Filter the records below and copy every line containing the word "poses".

Information given: Begin

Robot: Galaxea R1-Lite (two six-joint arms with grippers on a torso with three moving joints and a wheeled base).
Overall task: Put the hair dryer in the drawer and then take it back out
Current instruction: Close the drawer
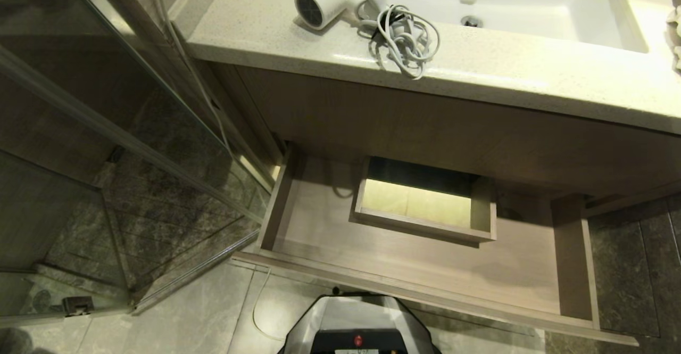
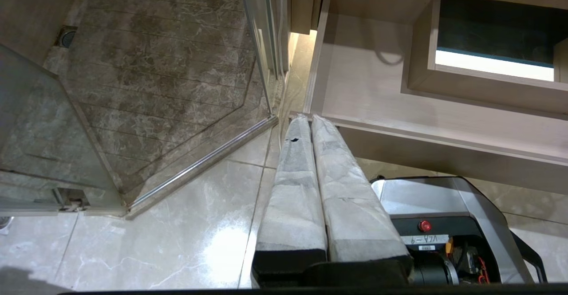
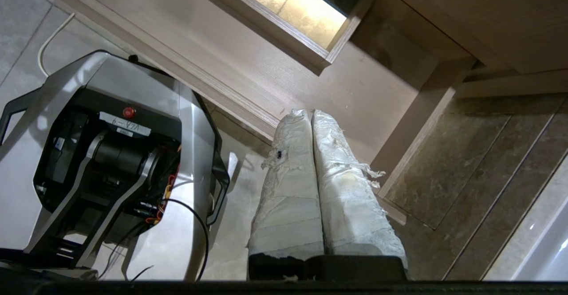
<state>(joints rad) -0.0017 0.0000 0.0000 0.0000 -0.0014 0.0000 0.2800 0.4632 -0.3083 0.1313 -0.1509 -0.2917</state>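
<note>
The white hair dryer (image 1: 323, 3) lies on the speckled countertop (image 1: 479, 66) left of the sink, its dark grille facing the front, with its coiled white cord (image 1: 405, 38) beside it. Below, the tan wood drawer (image 1: 415, 269) stands pulled out and holds nothing; a rectangular cutout (image 1: 423, 200) shows in its floor. Neither arm appears in the head view. My left gripper (image 2: 309, 117) hangs shut over the drawer's front left corner (image 2: 324, 122). My right gripper (image 3: 308, 112) is shut and holds nothing, above the drawer's front edge (image 3: 239, 104) near its right side.
A white sink basin (image 1: 521, 2) fills the counter's right half. A glass shower door (image 1: 133, 146) and its metal frame stand at the left of the vanity. My base (image 1: 359, 324) sits on the tiled floor just before the drawer.
</note>
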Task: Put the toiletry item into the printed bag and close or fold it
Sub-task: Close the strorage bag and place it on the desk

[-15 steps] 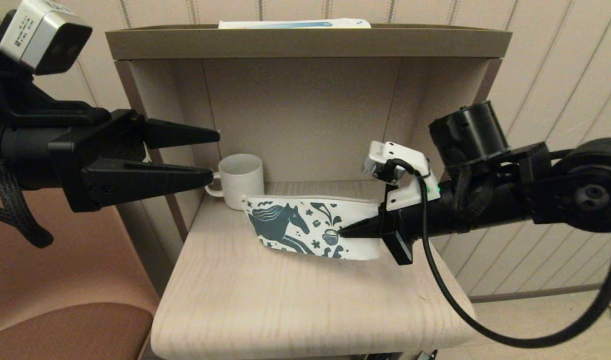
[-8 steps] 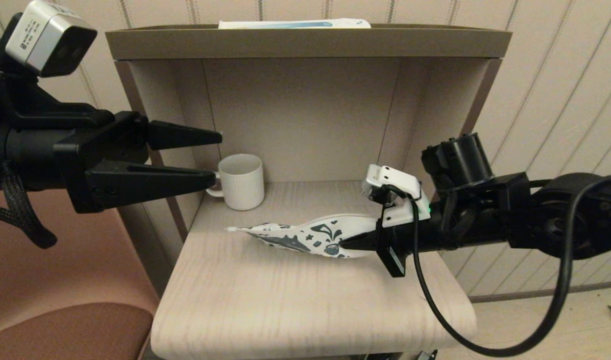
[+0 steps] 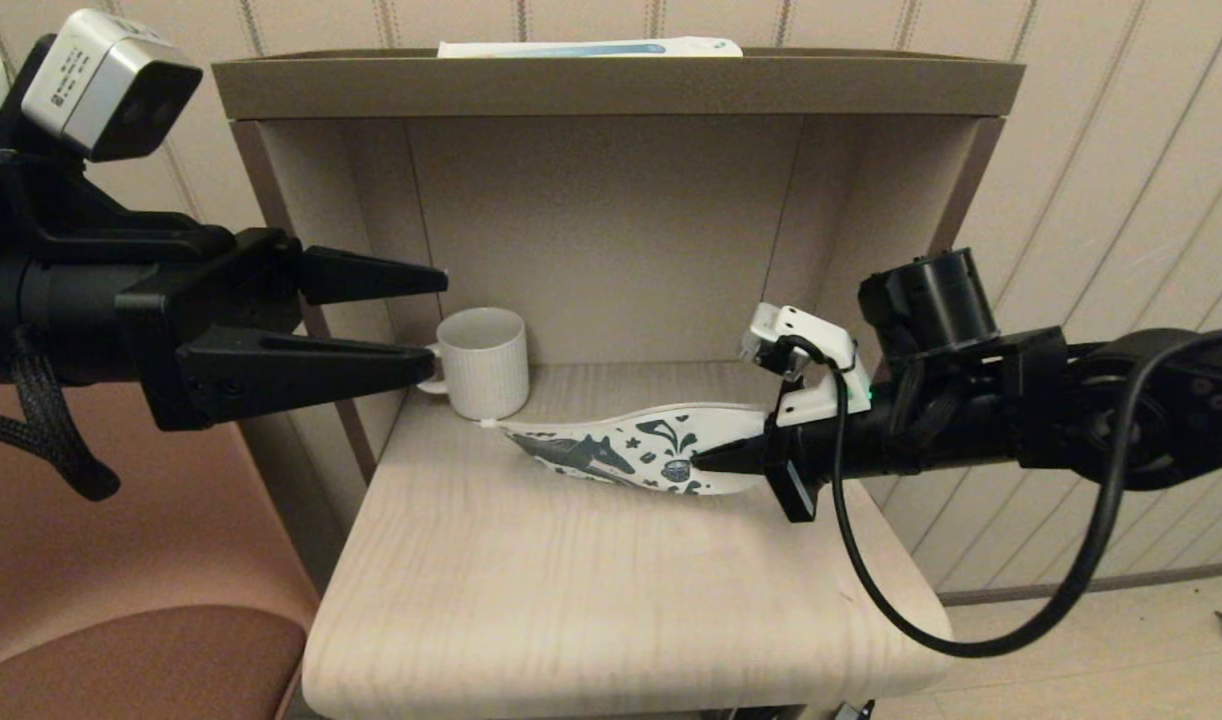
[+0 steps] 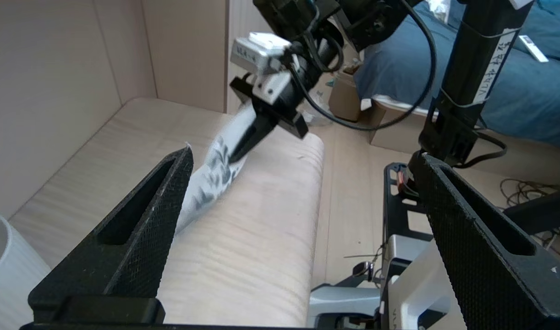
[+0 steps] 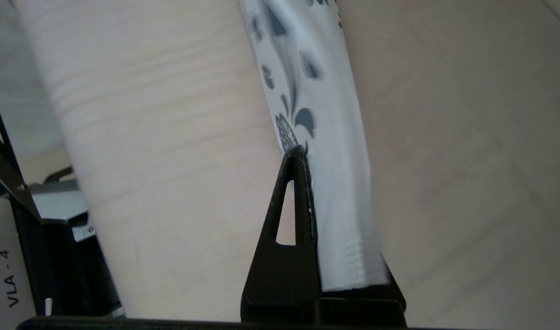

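The printed bag [image 3: 636, 450], white with a dark teal horse and leaf motifs, hangs nearly flat just above the light wooden shelf [image 3: 571, 600]. My right gripper [image 3: 699, 462] is shut on its right end; in the right wrist view the bag [image 5: 307, 91] runs out from between the closed fingers [image 5: 296, 201]. The bag [image 4: 211, 176] also shows in the left wrist view. My left gripper [image 3: 426, 315] is open and empty, held at the left next to the mug. The small white squeeze tube is not in view.
A cream ribbed mug [image 3: 483, 362] stands at the back left of the shelf, close to the bag's left tip. The shelf has back and side walls and a top board carrying a long white-and-blue box [image 3: 589, 47]. A reddish-brown seat [image 3: 131, 650] is at the lower left.
The bag has gone from upright, horse facing me, to nearly flat. My right gripper dropped and turned with it, then rose slightly and drew right. The left gripper barely moved.
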`<state>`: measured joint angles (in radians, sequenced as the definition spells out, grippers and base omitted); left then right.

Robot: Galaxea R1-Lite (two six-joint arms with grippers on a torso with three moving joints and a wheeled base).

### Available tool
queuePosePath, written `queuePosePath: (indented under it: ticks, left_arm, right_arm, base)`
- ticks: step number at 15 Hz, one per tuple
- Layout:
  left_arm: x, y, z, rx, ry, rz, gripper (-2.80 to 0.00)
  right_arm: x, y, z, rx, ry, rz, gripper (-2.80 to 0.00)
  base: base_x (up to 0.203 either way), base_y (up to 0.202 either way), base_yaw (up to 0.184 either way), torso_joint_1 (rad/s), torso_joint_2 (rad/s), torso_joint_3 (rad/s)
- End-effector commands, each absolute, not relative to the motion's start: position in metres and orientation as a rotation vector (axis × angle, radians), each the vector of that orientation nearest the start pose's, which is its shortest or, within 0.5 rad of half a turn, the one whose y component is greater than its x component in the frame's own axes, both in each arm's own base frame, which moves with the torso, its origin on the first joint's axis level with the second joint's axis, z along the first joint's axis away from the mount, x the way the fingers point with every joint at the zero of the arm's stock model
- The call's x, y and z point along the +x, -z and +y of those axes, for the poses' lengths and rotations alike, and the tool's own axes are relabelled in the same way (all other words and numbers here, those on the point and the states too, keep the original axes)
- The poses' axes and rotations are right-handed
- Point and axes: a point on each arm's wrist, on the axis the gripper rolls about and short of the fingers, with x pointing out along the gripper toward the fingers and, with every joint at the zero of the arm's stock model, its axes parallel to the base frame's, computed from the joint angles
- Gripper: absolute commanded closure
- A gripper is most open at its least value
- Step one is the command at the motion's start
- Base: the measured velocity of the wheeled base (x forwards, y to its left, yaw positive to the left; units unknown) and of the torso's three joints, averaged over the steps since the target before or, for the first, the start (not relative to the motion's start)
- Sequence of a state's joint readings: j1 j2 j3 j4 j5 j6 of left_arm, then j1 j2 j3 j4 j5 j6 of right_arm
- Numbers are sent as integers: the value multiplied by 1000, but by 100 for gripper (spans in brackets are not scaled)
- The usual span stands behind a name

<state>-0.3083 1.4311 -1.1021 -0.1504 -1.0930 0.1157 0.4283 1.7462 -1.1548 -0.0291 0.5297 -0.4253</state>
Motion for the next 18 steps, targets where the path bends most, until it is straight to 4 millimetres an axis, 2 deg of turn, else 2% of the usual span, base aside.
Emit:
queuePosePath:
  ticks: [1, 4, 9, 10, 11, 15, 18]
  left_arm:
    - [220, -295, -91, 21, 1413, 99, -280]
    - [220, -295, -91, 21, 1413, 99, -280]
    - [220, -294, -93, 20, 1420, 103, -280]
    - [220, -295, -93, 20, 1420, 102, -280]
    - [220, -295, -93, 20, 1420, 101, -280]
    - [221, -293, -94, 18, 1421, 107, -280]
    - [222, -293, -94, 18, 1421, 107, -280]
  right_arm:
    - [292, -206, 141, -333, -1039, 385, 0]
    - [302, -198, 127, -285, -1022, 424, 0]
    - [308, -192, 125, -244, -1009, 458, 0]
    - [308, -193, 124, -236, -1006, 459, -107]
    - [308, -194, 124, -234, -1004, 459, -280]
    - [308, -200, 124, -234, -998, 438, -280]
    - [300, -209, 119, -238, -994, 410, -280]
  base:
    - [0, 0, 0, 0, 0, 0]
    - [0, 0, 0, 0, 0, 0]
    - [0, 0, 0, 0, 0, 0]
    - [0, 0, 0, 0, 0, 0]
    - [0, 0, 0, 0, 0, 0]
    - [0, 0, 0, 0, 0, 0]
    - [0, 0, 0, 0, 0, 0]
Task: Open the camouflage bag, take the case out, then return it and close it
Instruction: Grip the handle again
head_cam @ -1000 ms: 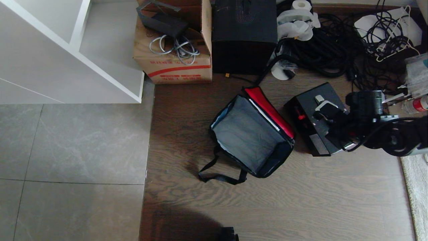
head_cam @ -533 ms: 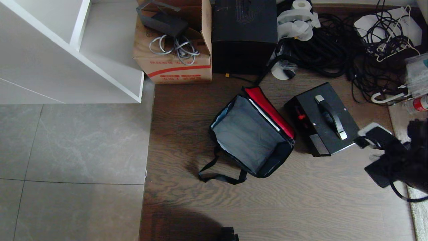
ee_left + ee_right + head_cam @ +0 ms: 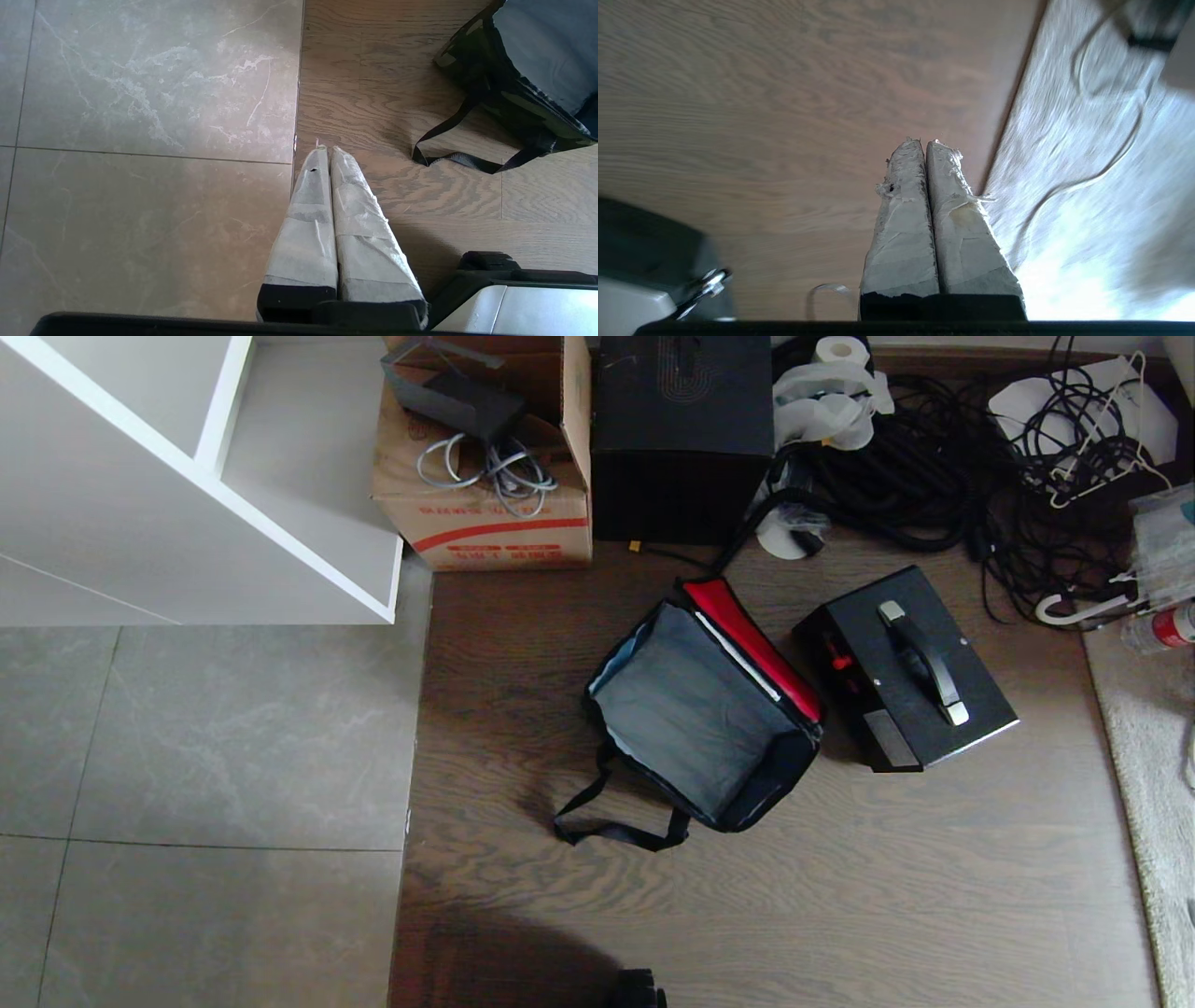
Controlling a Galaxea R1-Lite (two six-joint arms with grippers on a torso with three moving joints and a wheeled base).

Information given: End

### Reply
- The call's x, y and z point along the +x, -z and +y of those axes, for the poses' lengths and rotations alike, and the tool's own axes are relabelled in the same way (all other words and numbers here, those on the point and the states too, keep the original axes)
- The poses' axes and rotations are right-handed

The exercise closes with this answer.